13.11.2024, 13:28
Savaşın Gölgesinde'nin seksendördüncü bölümüne hepiniz hoş geldiniz,
ve keyifli okumalar!
Okumaya başladığınız tarihi ve saati buraya yazın lütfen.
Yorumlarınızı satır aralarına yazmayı ihmal etmeyin.
Instagram hesabım : yazarcerenoktay
Hepinizin takiplerini, videolarıma beğeni, kaydet, yorum ve anket desteklerini bekliyorum. :)
Gece ilerlerken, güvenli evin içindeki sessizlik, ekibin yoğun çalışmasının altında sarsılmaz bir kararlılıkla yankılanıyordu. Herkes görevine odaklanmış, bir yandan Neogate’in planlarını çözmeye çalışırken, bir yandan da herhangi bir iz bırakıp bırakmadıklarını kontrol ediyordu. Ancak Emre’nin zihni bu sessizliğin çok ötesindeydi; cevaplanmamış sorular zihninde birer çığlık gibi yankılanıyordu.
Uyuyamıyordu. Yatağında birkaç kez döndükten sonra pes etti. Kalkıp odasındaki masanın başına geçti. Haritayı bir kez daha açtı ve Hindikuş Dağları'nda gerçekleştirdikleri operasyonu düşündü. Her şey fazla kusursuzdu. Bu kadar kritik bir tesise sızmışlardı ve hiçbir çatışma yaşanmamıştı.
“Birileri bizi izliyor olmalı,” diye düşündü. Ancak bu izleme bir tehdit mi yoksa bir yardım eli miydi? Bunun cevabını bulmadan bir sonraki adımı atmak istemiyordu.
O sırada kapı çaldı. Emre başını kaldırdı ve giren kişinin Ali olduğunu gördü. Ali, sessizce içeri girip masanın karşısına oturdu.
“Uyuyamadığını biliyordum.”
“Sen de uyumuyorsun.”
“Uyuyacak bir şey bırakmadılar. Bu işin kokusu fena, komutanım. Sence de öyle değil mi?”
Emre, kaşlarını çattıktan sonra “Kesinlikle. Birileri bizi test ediyor olabilir. Ya da daha kötüsü, kullanıyorlar.” dedi.
Ali, masanın üzerine eğilerek Emre’nin haritayı işaret ettiği noktaya baktı.
“Daha önce böyle bir şeyle karşılaşmadık. Neogate’in bizi doğrudan hedef alması gerekiyor. Ama neden bu kadar sessizler? Eğer bir tehdit unsuruysak, bizi neden yok etmediler?”
Emre de Ali'nin aynı şeyi düşünüyor olmasının sevincini hissetti ama bunu belli etmedi. “Belki de daha büyük bir oyunun parçasıyız.
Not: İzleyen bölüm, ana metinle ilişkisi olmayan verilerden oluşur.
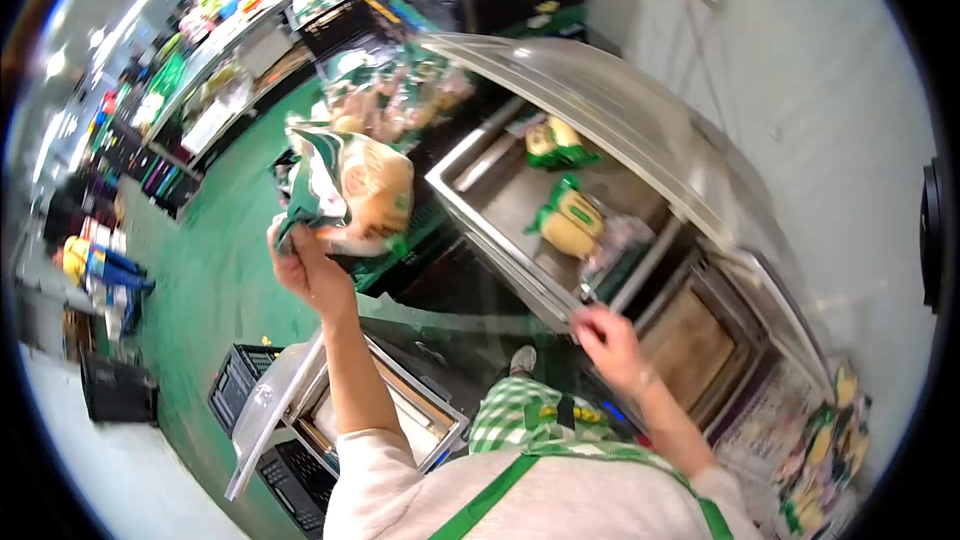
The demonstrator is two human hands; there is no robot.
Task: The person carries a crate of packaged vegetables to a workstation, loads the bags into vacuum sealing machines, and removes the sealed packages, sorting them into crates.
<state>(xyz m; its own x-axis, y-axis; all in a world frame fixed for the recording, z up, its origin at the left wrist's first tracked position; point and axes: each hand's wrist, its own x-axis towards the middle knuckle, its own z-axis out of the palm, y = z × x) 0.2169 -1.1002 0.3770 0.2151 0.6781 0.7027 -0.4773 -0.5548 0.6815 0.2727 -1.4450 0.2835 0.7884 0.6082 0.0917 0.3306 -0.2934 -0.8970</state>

Bu lensler, kristaller, elimize geçen her bilgi, hatta kontrolü elimize geçirmemizi sağlayacak cihaz... Bunlar, tüm dünya için bir tehdit oluşturuyor. Eğer Neogate bu kadar sessiz kalıyorsa, bir şey bekliyor olmalı. Belki de bizden gelecek tehdit edici bir hareketi?”
Tam bu sırada odadaki telsizden Sertaç’ın sesi duyuldu.
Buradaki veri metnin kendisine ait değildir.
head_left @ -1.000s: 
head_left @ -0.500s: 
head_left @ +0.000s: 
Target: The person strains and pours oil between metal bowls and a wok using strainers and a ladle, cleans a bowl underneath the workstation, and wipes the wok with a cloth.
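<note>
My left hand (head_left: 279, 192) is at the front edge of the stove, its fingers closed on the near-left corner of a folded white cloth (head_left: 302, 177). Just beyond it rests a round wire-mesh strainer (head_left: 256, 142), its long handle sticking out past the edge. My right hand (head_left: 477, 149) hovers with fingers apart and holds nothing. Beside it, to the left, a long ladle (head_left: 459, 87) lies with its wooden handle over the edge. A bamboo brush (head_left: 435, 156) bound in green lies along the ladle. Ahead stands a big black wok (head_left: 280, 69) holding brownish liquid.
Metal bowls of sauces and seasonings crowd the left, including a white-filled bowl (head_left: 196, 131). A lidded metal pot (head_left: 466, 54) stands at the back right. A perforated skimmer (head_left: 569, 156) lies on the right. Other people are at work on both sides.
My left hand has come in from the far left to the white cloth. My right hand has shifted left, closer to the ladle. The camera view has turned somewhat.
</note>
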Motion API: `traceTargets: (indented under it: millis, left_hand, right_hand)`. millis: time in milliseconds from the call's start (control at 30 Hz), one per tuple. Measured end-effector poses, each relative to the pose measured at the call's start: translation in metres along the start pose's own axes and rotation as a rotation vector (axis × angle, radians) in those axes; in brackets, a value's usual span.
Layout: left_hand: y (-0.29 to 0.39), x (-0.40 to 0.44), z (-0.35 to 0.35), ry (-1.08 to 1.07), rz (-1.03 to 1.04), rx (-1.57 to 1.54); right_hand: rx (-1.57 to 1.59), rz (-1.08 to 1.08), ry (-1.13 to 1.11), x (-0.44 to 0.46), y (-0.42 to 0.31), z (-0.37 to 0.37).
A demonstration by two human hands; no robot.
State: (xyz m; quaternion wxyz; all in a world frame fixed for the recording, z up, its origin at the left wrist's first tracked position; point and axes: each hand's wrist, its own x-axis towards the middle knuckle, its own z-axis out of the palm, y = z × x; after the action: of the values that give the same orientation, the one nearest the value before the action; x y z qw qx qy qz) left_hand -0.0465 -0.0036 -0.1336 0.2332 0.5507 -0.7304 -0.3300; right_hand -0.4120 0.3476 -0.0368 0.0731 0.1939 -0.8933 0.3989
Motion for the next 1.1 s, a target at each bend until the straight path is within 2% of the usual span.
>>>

“Komutanım, ana loglardan bazılarını temizleyip sinyal analizini tamamladım. Duyacağınız şey hoşunuza gitmeyecek.”
Emre ve Ali hızla operasyon odasına geçtiler.
Sertaç, ekrana anlamadıkları bazı analizleri aktardı. “Laboratuvarın güvenlik sistemleri, bizim sinyal kesici devreye girmeden önce zaten devre dışı bırakılmış. Nitekim bunu tespit etmemiz engellenmiş. Bunu yapan kişi, kişiler ya da sistem, biz tesise ulaştıktan sonra da bizi izlemiş. Burada bakın…”
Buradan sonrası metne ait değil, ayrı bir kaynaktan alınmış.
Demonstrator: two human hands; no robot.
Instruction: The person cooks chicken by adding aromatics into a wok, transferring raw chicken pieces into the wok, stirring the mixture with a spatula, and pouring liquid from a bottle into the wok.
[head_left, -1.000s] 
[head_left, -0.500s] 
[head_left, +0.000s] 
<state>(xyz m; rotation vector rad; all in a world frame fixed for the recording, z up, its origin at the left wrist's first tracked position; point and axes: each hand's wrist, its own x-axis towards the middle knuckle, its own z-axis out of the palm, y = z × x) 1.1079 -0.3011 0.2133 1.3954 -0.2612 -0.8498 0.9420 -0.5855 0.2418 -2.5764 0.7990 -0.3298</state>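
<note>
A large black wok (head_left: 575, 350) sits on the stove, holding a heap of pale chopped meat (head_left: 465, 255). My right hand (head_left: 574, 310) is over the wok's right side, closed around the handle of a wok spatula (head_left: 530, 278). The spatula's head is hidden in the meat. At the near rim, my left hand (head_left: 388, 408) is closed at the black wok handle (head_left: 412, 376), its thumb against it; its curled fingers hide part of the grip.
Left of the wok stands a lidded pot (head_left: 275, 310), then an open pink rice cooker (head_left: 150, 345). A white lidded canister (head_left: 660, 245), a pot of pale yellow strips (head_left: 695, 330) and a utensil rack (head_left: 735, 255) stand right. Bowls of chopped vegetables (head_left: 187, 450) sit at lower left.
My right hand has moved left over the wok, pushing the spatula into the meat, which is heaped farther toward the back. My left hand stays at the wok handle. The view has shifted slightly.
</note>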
Ekranda, güvenlik sisteminden dışarıya doğru giden bir veri aktarımı görüntüleniyordu.
“Bu, bizim hareketlerimizi bir dış sunucuya göndermiş. Kiminle çalıştıklarını henüz bilmiyoruz, ama birileri bizi izliyordu.”
O sırada Ceren'in sesi kulaklarına ulaştı. “Yani bu bir tuzak değil, bizleri kullanarak yaptıkları bir gözlem operasyonu muydu?”
Sertaç “Belki de ikisi birden. Eğer Neogate bu lensler üzerinden zihin kontrolü yapmayı planlıyorsa, bizim ne kadarını çözdüğümüzü görmek istiyorlardır. Ya da daha kötüsü…” dediğinde huzursuzluğu belli oluyordu.
O sırada uyanan ve konuşmanın sonlarına şahit olan Elif, “Bizi bir şekilde kendi lehlerine kullanmayı planlıyor olabilirler.” diyerek düşüncesini paylaştı.
Bir süre herkes sessiz kaldı. Emre, masanın üzerinde açık duran haritaya tekrar baktı. Sanki bir şeyler eksikti. Tüm parçalar yerine oturmuş gibi görünse de, cevaplar hâlâ eksikti.
Emre, ciddi bir ses tonuyla “Bu gece dinlenmeye devam edin. Yarından itibaren tüm ekip güçlü bir şekilde çalışmaya başlayacak. Bu lenslerin uluslararası ağdaki bağlantılarını bulmadan hiçbir yere hareket etmiyoruz." diyerek emir verdi. Daha sonra "Sertaç, bu sinyal nereden geliyor bulabilecek misin? Sinyali kesenler ve bunu yapanlar kimlermiş?” diyerek sordu.
Sertaç kaşlarını çattı. “Zor, ama imkânsız değil," dedi. "Yarın birkaç saatlik çalışmayla sinyalin ilk düğüm noktasını bulabilirim.” dedi.
“Harika. Herkes dinlenmeye devam etsin o halde.”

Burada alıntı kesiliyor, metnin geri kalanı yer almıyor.